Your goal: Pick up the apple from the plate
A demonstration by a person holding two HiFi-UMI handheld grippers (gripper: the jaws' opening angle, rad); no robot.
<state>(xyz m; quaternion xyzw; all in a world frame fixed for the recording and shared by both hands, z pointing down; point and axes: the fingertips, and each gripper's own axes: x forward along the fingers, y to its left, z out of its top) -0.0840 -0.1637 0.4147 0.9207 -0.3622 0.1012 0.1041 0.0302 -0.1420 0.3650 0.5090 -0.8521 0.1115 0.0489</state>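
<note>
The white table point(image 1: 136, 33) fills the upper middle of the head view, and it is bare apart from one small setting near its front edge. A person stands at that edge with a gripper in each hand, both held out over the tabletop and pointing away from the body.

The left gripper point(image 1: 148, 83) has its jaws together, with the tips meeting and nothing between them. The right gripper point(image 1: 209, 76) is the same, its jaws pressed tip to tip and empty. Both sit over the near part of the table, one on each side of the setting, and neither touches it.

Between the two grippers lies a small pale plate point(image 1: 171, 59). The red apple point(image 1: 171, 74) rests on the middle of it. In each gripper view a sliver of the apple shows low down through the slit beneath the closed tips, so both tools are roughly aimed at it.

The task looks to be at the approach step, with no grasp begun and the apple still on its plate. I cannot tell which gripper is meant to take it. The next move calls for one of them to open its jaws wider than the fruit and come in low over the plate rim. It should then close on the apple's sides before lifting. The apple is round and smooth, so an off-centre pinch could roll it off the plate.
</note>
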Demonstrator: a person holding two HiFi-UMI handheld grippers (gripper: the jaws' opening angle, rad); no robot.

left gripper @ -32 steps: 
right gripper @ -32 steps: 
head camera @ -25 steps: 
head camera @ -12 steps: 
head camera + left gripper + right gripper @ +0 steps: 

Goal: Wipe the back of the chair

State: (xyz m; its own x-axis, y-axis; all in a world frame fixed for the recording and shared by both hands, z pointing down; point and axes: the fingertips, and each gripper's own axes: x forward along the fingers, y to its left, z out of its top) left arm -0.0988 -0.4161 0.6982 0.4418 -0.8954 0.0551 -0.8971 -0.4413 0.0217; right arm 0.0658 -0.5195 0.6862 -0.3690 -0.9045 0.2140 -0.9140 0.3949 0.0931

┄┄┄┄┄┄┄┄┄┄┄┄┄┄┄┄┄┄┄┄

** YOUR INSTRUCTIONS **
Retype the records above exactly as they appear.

** ANSWER TO THE PROBLEM **
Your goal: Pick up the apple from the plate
A demonstration by a person holding two HiFi-UMI handheld grippers (gripper: the jaws' opening angle, rad); no robot.
<state>(xyz m; quaternion xyzw; all in a world frame fixed for the recording and shared by both hands, z pointing down; point and axes: the fingertips, and each gripper's own axes: x forward along the fingers, y to its left, z out of its top) -0.0840 -0.1637 0.4147 0.9207 -0.3622 0.1012 0.1041 0.0302 -0.1420 0.3650 0.5090 -0.8521 0.1115 0.0489</state>
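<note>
The white table point(image 1: 136, 33) fills the upper middle of the head view, and it is bare apart from one small setting near its front edge. A person stands at that edge with a gripper in each hand, both held out over the tabletop and pointing away from the body.

The left gripper point(image 1: 148, 83) has its jaws together, with the tips meeting and nothing between them. The right gripper point(image 1: 209, 76) is the same, its jaws pressed tip to tip and empty. Both sit over the near part of the table, one on each side of the setting, and neither touches it.

Between the two grippers lies a small pale plate point(image 1: 171, 59). The red apple point(image 1: 171, 74) rests on the middle of it. In each gripper view a sliver of the apple shows low down through the slit beneath the closed tips, so both tools are roughly aimed at it.

The task looks to be at the approach step, with no grasp begun and the apple still on its plate. I cannot tell which gripper is meant to take it. The next move calls for one of them to open its jaws wider than the fruit and come in low over the plate rim. It should then close on the apple's sides before lifting. The apple is round and smooth, so an off-centre pinch could roll it off the plate.
</note>
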Demonstrator: a person holding two HiFi-UMI handheld grippers (gripper: the jaws' opening angle, rad); no robot.

left gripper @ -32 steps: 
right gripper @ -32 steps: 
head camera @ -25 steps: 
head camera @ -12 steps: 
head camera + left gripper + right gripper @ +0 steps: 

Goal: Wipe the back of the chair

State: (xyz m; its own x-axis, y-axis; all in a world frame fixed for the recording and shared by both hands, z pointing down; point and axes: the fingertips, and each gripper's own axes: x forward along the fingers, y to its left, z out of its top) left arm -0.0988 -0.4161 0.6982 0.4418 -0.8954 0.0551 -0.8971 -0.4413 0.0217; right arm 0.0658 -0.5195 0.6862 -0.3690 -0.9045 0.2140 -0.9140 0.3949 0.0931

No more output will be given for this exercise.